The UK’s two stage ‘recovery’ & fiscal policy
The chart below shows the level of quarterly GDP over the past five years and tells us a great deal indeed.
It shows the depth of the recession in 2008/09 with GDP falling back some 6.3% between Q1 2008 and Q2 2009 and the poor state of the recovery to date with GDP still 2.6% below its pre-recession level.
But more than that the chart also demonstrates that the ‘recovery’ to date has come in two stages. In the five quarters till Q3 2010 the economy grew by 2.7% – a respectable if not spectacular performance. However in the ten quarters since that time, growth has been just 1.2%.
2.7% in five quarters versus just 1.2% in ten.
If the recovery had maintained it’s “stage 1” pace in the last 30 months, GDP would now almost 5% higher than it currently is and over 2% above it’s pre-recession level.
There are off course several reasons why the pace of the recovery slowed sharply – the impact of the Eurocrisis on exports & the global commodity prices on inflation and incomes being two.
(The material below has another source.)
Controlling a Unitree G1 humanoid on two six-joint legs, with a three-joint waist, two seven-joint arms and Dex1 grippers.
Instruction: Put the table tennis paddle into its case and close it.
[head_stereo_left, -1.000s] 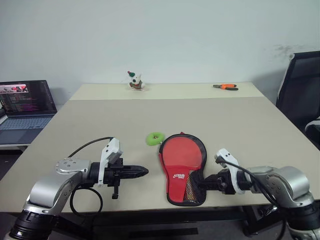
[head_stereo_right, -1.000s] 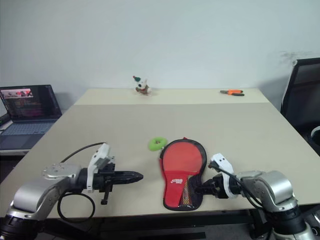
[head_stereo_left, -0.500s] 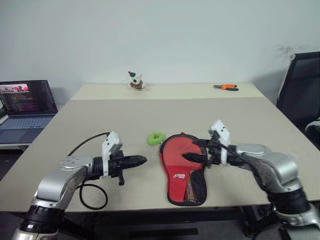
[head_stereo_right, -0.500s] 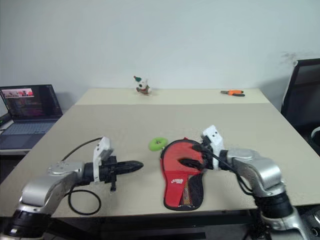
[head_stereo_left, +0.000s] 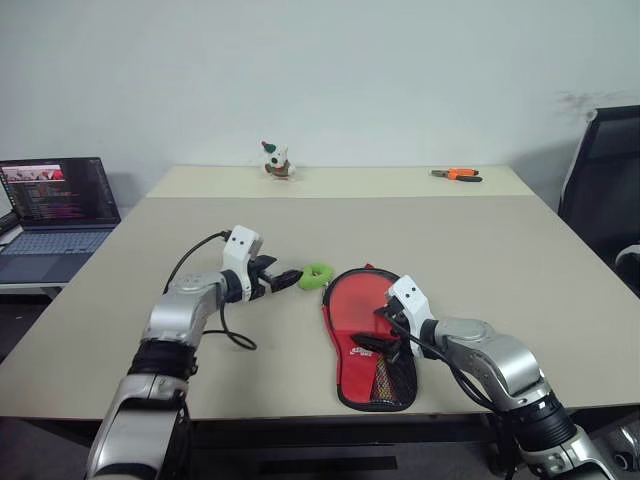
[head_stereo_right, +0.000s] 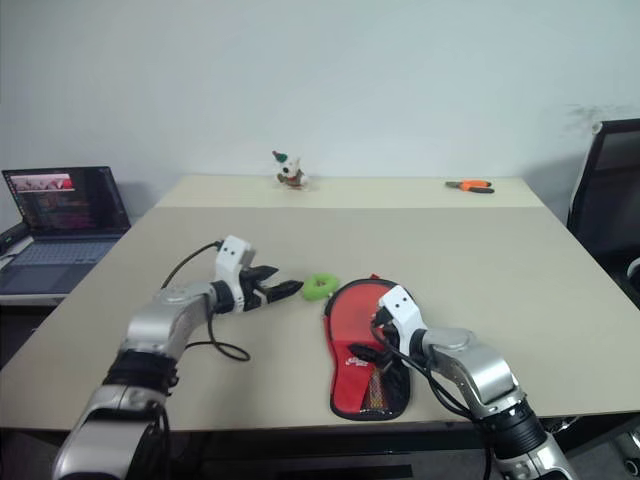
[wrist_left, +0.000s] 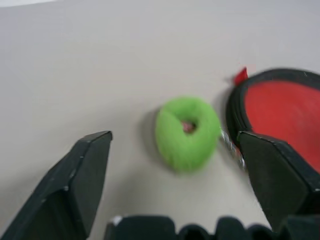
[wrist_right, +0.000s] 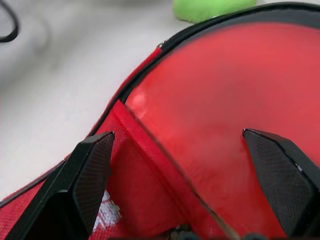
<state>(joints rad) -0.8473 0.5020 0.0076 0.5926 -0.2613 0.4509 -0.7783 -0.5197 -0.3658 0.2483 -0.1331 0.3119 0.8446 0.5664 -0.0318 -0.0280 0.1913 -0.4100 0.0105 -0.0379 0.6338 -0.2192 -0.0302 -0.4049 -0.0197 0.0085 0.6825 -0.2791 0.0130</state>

But whilst recognising the impact of ‘global factors’ in slowing growth it would be foolish not to consider the impact of fiscal policy. (Indeed I would go further and argue that faced with unexpected global shocks there was a strong role for fiscal policy to react by doing more to support growth).
The following chart from the Bank of England shows, very clearly, the extent of the fiscal tightening over the last few years.
It may of course be the case that fiscal tightening in 2011/12 and 2012/13 accompanying poor growth whilst fiscal loosening accompanied stronger growth in 2009/10 is entirely coincidental. But it is more likely to be the case that a change in fiscal policy explains at least some fo the weakness since late 2010, this certainly the view of most observers with the IMF being the latest this week to say that fiscal tightening has been a drag on growth. This is also the clear view of the OBR.
We’ve been hearing a lot recently about how the ‘economy is healing’ but is was healing a lot faster in 2009/10 when fiscal policy was supporting rather than subtracting from growth.